Quem trabalha com marketing sabe como isso funciona.Esse ciclo terminou em julho com a Portaria SPA/MF nº 1.964/2026. Desde então, toda peça publicitária de apostas de quota fixa passou a exibir, obrigatoriamente, uma de três advertências assinadas pelo Ministério da Fazenda: “Apostar pode causar dependência”; “Apostar faz você perder dinheiro” ou “Aposta não é investimento”. Não em letra miúda no rodapé. Na horizontal, de forma clara e legível, ocupando no mínimo 10% da peça. Dias antes, a Portaria Interministerial nº 73/2026 já havia feito algo talvez ainda mais transformador: estendeu a responsabilidade pela conformidade a toda a cadeia. Operador, agência, veículo, plataforma, influenciador. Ninguém mais pode alegar que “só veiculou”.

Como profissional de marketing, minha primeira reação foi calcular o impacto desses 10%. Uma frase como “Apostar faz você perder dinheiro” dentro do próprio anúncio contraria tudo o que se ensina sobre persuasão. Contudo, essa era a correção de rota que o setor precisava e não teve coragem de fazer sozinho.

O problema nunca foi a publicidade… foi a promessa.

Vale separar as coisas. Publicidade de apostas, em um mercado legalizado e tributado, é legítima.
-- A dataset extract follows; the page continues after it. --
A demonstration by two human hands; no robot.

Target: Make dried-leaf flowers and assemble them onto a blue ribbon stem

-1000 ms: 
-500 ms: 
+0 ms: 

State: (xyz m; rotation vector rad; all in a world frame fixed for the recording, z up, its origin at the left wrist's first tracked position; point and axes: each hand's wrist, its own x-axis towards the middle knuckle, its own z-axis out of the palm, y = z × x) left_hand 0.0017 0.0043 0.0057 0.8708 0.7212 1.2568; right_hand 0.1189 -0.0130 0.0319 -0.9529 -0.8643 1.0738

O problema sempre esteve no conteúdo da mensagem: a construção sistemática da ideia de que aposta é caminho de renda, de que existe método, de que perder é só uma fase antes de ganhar. Esse discurso não é apenas antiético,  ele é tecnicamente falso, porque a matemática das odds garante a margem da casa no longo prazo E agora é também explicitamente proibido com a Portaria nº 73 vedando qualquer mensagem que apresente aposta como investimento ou fonte de renda.

O que muda na prática?

Três mudanças me parecem inevitáveis para qualquer marca do ecossistema, e adianto que nenhuma delas é confortável no curto prazo. A primeira é a troca do gatilho pela informação. O criativo que convertia por ansiedade, com promessas generalizadas, dá lugar ao conteúdo que converte por confiança e que explicar o que é rollover, autoexclusão, uma casa autorizada, entre outros. É mais lento, porém também  é mais durável, porque o usuário que chega informado tem menor churn e maior valor ao longo do tempo. Aquisição consciente não é filantropia, é unit economics.
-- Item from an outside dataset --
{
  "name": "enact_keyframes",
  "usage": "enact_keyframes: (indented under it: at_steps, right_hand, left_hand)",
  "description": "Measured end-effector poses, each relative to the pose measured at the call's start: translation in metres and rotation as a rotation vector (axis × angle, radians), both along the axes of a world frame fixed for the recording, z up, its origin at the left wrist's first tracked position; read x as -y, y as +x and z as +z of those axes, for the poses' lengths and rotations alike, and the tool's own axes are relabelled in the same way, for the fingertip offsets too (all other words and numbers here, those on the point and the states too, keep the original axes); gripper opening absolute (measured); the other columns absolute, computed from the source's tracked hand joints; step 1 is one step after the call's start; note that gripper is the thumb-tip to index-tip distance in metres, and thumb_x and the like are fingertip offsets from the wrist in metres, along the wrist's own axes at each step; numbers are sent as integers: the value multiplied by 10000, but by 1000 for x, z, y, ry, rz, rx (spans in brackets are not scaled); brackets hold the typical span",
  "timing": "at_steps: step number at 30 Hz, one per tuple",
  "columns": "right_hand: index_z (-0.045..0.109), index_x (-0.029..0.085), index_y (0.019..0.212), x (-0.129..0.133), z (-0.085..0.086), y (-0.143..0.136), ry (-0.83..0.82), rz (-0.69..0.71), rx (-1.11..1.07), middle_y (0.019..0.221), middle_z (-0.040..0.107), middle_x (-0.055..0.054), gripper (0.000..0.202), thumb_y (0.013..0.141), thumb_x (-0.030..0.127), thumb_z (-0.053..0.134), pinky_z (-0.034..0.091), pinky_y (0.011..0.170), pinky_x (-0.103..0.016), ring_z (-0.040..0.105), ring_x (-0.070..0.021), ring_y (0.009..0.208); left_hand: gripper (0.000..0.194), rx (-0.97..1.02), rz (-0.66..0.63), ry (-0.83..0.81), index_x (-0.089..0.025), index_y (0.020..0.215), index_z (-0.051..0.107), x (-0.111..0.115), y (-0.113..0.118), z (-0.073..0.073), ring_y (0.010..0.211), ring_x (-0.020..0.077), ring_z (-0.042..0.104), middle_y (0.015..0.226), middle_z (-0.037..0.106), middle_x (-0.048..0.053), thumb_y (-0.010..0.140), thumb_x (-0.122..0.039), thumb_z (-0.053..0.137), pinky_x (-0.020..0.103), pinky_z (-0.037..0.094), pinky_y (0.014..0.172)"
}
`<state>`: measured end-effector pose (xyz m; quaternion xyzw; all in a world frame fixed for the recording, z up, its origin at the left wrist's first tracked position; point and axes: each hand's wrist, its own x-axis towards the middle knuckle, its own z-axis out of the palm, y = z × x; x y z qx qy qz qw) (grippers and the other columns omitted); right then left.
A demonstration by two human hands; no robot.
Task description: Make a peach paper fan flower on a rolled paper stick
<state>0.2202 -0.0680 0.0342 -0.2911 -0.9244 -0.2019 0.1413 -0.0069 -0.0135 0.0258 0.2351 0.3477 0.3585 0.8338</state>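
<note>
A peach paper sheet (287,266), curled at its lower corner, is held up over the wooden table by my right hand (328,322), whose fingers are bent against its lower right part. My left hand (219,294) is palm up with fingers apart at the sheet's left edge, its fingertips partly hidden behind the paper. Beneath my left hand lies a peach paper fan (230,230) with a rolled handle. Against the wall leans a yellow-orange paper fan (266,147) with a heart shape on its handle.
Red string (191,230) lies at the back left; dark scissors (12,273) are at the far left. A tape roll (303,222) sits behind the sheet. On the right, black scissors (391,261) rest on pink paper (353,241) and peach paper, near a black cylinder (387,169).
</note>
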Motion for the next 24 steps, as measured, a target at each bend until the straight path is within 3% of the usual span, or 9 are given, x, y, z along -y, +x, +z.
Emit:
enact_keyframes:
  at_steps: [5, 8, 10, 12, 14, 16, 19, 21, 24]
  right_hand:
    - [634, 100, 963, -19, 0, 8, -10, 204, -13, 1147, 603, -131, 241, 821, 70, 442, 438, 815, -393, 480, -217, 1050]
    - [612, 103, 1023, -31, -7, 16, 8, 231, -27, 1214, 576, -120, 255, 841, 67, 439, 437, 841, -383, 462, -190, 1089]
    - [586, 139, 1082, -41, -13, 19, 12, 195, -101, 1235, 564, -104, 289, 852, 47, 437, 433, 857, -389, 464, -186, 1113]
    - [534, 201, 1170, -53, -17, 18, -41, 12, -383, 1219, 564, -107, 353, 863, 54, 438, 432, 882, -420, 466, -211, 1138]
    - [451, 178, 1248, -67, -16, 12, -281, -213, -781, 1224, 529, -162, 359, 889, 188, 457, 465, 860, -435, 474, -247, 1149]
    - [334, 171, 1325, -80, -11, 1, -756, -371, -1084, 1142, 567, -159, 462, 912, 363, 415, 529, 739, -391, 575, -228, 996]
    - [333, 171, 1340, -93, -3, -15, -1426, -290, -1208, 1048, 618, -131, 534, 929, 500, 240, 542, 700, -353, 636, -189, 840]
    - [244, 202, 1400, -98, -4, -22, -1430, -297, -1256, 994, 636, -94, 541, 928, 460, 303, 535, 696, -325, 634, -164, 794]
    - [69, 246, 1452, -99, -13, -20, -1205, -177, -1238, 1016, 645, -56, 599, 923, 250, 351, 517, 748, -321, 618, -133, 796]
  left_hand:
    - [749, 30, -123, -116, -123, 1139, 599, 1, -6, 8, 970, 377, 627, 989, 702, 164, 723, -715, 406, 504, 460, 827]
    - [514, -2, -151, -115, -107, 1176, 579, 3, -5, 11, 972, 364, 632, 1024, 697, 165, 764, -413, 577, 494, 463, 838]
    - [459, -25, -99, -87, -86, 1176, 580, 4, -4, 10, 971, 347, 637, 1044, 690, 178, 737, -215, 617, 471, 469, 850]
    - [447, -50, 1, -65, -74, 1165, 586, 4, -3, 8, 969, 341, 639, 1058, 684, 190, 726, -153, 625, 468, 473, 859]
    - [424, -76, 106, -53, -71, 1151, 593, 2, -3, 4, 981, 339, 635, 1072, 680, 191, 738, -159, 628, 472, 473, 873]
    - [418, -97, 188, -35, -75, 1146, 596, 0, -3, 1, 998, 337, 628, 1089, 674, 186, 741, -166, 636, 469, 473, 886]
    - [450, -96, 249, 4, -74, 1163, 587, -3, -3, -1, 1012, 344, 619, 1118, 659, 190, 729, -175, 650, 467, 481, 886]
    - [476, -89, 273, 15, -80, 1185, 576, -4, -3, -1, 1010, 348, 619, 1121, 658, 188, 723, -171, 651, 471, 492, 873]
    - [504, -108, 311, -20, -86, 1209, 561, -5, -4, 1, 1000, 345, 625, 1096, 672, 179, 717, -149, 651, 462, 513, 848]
A segunda é a entrada da governança dentro do departamento de marketing. O CMO do setor de apostas em 2026 precisa ler a portaria com a mesma atenção com que lê dashboard. Aprovação de criativo virou processo com trilha de auditoria. Contrato com influenciador virou documento de compliance. Quem tratar isso como burocracia vai colecionar multas. Quem tratar como sistema vai transformar conformidade em vantagem competitiva, porque a barreira de entrada para o marketing amador ficou altíssima.

A terceira é a mais difícil de aceitar: a advertência obrigatória deixou todas as marcas iguais no aviso. Se todo anúncio carrega a mesma frase do Ministério da Fazenda, a diferenciação migra para o que sobra, que é a reputação. Transparência nos termos de bônus, atendimento que funciona, ferramentas reais de jogo responsável. Ou seja: o produto e a conduta viraram  marketing.
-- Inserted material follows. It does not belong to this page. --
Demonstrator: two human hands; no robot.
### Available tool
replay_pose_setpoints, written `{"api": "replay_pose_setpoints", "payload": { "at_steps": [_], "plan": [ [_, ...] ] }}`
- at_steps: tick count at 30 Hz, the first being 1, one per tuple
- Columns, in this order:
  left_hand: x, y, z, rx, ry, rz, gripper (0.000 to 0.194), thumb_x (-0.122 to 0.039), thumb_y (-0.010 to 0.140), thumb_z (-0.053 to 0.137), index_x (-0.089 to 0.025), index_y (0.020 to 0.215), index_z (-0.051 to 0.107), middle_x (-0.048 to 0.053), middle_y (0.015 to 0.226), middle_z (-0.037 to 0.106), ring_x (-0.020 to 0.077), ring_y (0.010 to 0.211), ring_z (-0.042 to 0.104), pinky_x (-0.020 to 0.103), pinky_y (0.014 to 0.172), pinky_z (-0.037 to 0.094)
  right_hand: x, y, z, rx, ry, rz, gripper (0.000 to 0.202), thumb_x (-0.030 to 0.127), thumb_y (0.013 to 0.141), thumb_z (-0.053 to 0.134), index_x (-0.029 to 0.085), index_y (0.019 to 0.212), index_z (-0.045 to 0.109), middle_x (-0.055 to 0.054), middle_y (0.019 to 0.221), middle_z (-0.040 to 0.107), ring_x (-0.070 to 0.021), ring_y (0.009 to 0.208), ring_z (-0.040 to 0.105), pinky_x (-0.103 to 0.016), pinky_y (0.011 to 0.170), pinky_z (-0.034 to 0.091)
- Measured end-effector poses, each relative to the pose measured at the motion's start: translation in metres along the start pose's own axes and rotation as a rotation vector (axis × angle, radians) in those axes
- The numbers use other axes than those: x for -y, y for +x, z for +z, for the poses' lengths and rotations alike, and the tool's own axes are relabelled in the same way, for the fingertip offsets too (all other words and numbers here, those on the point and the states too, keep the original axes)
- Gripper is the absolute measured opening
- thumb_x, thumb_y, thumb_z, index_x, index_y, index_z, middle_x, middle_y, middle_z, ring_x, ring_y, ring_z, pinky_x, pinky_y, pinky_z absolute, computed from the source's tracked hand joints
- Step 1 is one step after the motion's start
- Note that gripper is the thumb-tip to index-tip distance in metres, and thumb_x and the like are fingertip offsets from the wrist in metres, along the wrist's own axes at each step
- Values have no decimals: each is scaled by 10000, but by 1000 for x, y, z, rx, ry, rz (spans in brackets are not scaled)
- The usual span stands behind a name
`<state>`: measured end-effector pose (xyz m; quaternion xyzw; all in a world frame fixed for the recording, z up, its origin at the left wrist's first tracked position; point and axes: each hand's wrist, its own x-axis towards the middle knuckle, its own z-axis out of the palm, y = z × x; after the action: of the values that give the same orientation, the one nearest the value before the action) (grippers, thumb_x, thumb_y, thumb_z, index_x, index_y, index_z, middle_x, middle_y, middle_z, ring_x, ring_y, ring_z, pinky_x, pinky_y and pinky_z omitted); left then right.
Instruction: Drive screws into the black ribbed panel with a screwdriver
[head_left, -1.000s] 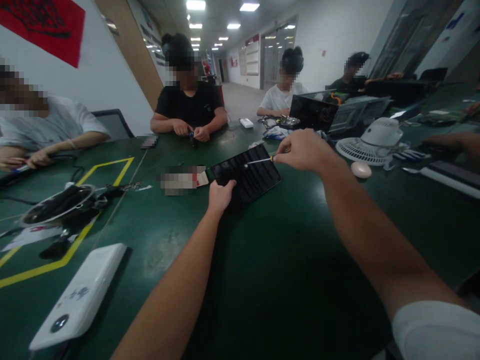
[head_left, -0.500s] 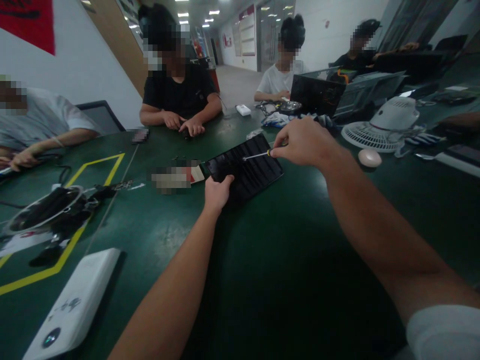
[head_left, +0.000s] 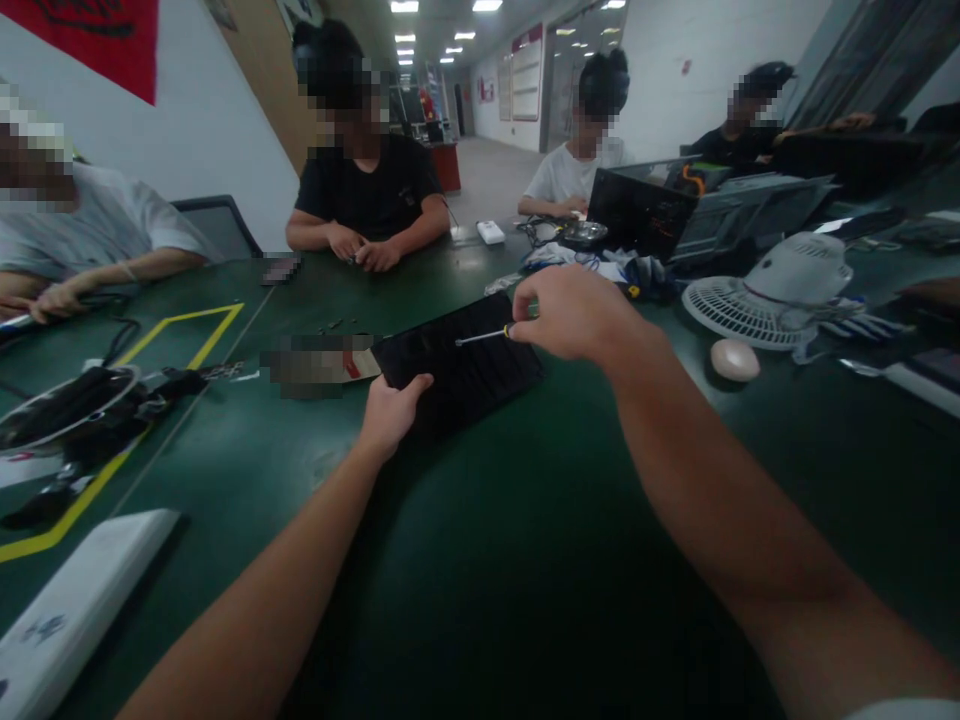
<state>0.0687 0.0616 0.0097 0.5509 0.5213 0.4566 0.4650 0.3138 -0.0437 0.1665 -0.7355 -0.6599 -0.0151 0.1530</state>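
My left hand point(head_left: 391, 413) grips the near left corner of a flat black panel point(head_left: 480, 385), its thumb lying on top. The panel is held tilted over the green table; whether its far edge touches the table I cannot tell. Above its right part, my right hand point(head_left: 574, 312) pinches the handle of a small screwdriver point(head_left: 484, 338). The metal shaft points left across the panel's face, and its tip appears over the panel's middle. Whether that tip touches the surface is unclear. A pixelated card or box point(head_left: 360, 362) with a red patch lies just left of the panel.
A white fan head point(head_left: 799, 265) and a pale pink oval object point(head_left: 735, 360) lie at right. Nearer left is a white box-shaped device point(head_left: 90, 590), with black straps and a ring point(head_left: 67, 405) beyond. Several people sit around the green table point(head_left: 480, 560), behind an opened black case point(head_left: 637, 215).
The camera view has shifted, so most things on the table sit further left. Both hands, panel and screwdriver appear further left and slightly lower, with the same holds.
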Motion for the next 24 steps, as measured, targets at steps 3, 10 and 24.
{"api": "replay_pose_setpoints", "payload": {
  "at_steps": [3, 10, 24],
  "plan": [
    [1, 0, -1, -22, 15, -13, 486, -435, 627, 911, -163, 1004, 768, 95, 972, 811, 316, 949, 776, 463, 948, 634, -8, 4, 1, 19, 41, -55, 109, 317, 909, 816, 246, 991, 821, -80, 1035, 800, -272, 969, 705, -406, 866, 523],
    [-7, -9, -1, -36, 5, -57, 476, -435, 633, 912, -170, 1003, 775, 100, 996, 814, 318, 954, 775, 478, 943, 641, -17, 11, 5, 97, 150, -34, 172, 261, 820, 883, 251, 970, 800, -54, 990, 788, -258, 904, 711, -392, 811, 514],
    [-1, -6, 3, 9, -48, 25, 446, -377, 661, 877, -181, 1047, 771, 105, 1071, 828, 338, 1057, 782, 505, 1043, 610, -16, 0, -23, -4, 91, -165, 150, 278, 835, 845, 254, 983, 846, -62, 919, 754, -286, 925, 699, -417, 860, 510]
  ]
}}
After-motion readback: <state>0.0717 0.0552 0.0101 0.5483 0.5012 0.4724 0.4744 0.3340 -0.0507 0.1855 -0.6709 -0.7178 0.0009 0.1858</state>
Quem sobrevive à hiper-regulamentação

Há quem enxergue nas novas portarias o começo do fim da publicidade de apostas no Brasil.  No entanto, mercados regulados, como o Reino Unido, mostram que a régua regulatória sobe e depois sobe de novo, e que as marcas que se antecipam são as que permanecem.

 Aquelas que quiserem ser gigantes neste mercado daqui a dez anos precisarão fazer o oposto do que o setor fez até aqui. Menos promessa, mais prova. Menos alcance, mais confiança. Menos “ganho fácil”, porque ele nunca existiu, e mais respeito por um consumidor que, finalmente, a regulação decidiu tratar como adulto.